Task goal
In the records that follow, find each line with the word "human" and copy it.

[Records from a data collection]
>>>

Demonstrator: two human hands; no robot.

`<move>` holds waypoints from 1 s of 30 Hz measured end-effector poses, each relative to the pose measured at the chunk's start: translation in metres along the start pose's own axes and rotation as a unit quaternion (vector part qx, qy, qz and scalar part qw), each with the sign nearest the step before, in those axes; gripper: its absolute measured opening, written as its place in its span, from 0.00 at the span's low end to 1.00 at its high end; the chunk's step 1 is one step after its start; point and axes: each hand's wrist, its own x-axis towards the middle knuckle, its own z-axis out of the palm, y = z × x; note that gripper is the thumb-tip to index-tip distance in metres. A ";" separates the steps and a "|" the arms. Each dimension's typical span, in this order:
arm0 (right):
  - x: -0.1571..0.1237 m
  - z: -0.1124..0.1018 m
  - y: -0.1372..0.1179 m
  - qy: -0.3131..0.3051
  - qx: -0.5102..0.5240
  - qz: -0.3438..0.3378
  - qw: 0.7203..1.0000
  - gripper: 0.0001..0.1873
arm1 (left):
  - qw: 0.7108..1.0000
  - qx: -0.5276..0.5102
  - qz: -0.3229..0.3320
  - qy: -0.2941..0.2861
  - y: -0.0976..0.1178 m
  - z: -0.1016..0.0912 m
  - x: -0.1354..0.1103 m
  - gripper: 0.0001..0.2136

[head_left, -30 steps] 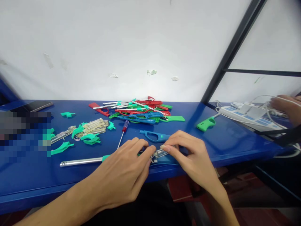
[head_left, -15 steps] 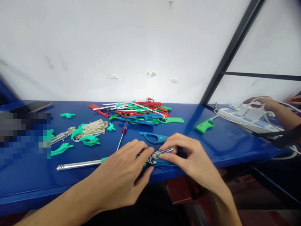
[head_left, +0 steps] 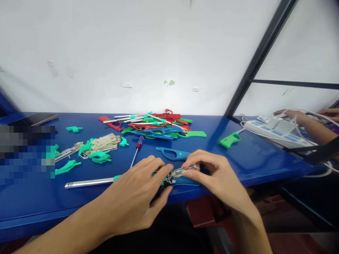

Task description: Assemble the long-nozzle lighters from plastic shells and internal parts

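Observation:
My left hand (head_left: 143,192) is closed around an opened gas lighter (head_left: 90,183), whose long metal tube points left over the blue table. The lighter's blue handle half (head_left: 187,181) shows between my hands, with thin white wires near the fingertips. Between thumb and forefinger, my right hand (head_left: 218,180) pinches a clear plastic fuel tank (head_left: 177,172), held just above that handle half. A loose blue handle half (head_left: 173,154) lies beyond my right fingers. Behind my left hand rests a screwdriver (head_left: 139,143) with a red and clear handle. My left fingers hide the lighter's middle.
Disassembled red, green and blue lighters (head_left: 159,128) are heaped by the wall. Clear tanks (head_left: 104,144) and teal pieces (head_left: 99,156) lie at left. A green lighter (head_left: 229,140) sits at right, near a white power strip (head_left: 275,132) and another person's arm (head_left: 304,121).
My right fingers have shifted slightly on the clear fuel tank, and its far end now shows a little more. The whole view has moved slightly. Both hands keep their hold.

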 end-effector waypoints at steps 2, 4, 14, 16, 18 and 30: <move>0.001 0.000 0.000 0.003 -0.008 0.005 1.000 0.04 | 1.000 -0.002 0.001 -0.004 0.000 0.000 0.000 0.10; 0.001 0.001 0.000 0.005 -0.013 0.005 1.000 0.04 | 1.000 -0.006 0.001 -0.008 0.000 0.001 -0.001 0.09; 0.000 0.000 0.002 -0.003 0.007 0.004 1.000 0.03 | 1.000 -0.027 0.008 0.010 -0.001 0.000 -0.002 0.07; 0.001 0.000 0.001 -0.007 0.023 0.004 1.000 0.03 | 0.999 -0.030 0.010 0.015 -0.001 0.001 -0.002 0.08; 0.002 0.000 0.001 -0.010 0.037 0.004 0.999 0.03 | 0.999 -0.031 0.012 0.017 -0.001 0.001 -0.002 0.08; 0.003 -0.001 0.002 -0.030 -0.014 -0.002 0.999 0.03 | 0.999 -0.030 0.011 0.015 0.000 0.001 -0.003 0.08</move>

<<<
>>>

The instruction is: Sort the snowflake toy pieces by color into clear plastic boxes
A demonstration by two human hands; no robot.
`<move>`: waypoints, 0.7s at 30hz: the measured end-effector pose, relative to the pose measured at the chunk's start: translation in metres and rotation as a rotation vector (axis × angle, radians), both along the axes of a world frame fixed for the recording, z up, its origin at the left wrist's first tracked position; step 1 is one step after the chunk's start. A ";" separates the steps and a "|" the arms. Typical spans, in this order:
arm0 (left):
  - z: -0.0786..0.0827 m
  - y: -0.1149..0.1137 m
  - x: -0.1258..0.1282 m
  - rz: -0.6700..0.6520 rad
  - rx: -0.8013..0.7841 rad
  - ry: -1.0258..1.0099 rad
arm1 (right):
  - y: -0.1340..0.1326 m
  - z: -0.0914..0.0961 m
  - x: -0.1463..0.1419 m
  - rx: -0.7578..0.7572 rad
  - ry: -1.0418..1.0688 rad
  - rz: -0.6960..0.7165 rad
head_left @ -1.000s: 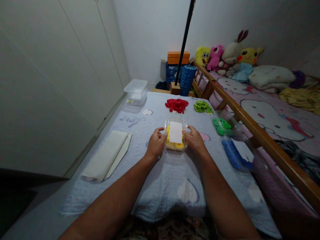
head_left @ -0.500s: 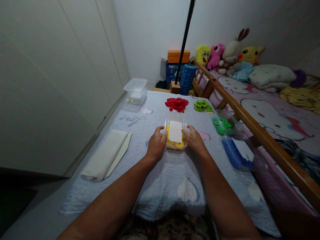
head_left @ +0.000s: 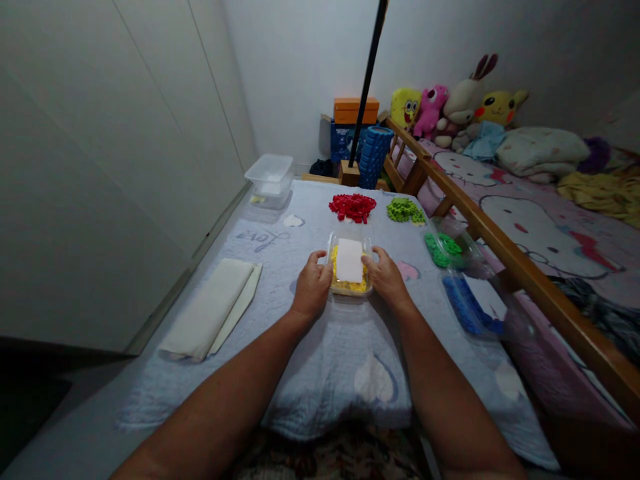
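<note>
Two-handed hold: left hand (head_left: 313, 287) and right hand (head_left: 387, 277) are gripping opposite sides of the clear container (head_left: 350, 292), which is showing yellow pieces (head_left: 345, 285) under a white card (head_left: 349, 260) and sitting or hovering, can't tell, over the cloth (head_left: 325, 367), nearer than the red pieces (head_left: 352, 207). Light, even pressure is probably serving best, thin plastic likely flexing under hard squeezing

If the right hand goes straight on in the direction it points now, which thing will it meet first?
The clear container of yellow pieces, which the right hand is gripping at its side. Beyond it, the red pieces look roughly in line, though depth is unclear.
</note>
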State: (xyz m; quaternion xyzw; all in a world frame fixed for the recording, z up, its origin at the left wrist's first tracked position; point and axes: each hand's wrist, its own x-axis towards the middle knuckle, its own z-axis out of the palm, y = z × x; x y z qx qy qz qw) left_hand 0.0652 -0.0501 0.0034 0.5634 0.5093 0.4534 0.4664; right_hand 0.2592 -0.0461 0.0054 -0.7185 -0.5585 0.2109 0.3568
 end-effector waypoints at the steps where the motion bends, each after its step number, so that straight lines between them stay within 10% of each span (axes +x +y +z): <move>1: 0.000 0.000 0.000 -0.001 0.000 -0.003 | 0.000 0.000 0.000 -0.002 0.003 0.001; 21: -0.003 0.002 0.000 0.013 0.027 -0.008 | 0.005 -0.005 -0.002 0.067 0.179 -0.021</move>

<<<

Reply to the task
Demonstrator: two human hands; no robot.
A demonstration by two human hands; no robot.

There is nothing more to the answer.